** Data shown follows **
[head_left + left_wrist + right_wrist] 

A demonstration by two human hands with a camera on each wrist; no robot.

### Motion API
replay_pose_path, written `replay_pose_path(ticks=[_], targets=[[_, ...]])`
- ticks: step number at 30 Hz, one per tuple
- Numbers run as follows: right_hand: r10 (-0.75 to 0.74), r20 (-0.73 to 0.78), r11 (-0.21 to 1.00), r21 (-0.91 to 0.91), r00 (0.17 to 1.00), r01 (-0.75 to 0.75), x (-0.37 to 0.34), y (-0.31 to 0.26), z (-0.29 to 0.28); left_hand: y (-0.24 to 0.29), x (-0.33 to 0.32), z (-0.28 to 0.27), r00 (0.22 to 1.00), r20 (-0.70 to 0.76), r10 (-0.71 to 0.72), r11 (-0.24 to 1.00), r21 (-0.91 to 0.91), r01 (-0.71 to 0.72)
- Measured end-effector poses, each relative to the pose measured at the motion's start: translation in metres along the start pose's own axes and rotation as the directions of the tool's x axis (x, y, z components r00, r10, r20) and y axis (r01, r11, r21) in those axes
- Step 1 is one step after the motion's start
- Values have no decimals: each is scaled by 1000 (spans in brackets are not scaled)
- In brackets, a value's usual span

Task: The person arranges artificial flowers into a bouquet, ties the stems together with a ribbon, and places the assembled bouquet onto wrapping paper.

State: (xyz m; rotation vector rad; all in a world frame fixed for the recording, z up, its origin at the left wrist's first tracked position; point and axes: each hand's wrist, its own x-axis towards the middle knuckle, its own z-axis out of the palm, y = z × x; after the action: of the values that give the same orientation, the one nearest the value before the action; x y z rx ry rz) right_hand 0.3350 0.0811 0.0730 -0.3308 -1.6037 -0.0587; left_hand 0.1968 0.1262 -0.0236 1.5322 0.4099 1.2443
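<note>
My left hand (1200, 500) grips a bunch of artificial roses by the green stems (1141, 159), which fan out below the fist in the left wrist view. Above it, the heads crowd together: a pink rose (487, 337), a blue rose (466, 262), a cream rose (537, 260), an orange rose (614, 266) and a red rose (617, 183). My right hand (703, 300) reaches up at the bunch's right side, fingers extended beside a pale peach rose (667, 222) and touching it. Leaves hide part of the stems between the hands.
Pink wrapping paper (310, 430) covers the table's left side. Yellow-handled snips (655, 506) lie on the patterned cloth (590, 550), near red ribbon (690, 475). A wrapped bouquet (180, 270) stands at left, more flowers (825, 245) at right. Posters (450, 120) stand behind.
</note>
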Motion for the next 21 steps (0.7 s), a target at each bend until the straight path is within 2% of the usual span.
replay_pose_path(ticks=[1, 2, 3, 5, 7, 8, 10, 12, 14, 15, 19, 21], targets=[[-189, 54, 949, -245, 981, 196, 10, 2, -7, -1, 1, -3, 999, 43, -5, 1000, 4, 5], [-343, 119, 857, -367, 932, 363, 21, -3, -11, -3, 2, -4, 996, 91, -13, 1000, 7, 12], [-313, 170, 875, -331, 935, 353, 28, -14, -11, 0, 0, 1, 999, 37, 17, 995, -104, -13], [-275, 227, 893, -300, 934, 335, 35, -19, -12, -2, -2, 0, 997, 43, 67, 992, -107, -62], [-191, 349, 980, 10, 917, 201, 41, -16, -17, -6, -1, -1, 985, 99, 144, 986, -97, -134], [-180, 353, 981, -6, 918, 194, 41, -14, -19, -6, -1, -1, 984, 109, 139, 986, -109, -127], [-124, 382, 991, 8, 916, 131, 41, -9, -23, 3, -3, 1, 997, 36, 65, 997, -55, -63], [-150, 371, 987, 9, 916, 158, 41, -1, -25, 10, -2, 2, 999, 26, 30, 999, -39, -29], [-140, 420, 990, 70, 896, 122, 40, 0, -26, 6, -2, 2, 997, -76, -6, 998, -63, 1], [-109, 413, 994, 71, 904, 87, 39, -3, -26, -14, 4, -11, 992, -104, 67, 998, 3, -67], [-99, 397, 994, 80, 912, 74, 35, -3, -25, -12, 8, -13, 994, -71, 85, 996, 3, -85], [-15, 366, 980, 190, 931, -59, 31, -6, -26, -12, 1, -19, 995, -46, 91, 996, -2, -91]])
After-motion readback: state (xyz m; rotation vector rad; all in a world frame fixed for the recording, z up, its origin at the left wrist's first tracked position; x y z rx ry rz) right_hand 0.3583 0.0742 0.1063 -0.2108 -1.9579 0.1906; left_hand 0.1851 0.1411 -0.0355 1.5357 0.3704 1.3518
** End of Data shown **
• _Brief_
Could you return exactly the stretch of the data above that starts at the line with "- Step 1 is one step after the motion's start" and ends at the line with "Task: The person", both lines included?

• _Answer to the exercise_
- Step 1 is one step after the motion's start
- Values have no decimals: each is scaled by 1000 (spans in brackets are not scaled)
- In brackets, a value's usual span

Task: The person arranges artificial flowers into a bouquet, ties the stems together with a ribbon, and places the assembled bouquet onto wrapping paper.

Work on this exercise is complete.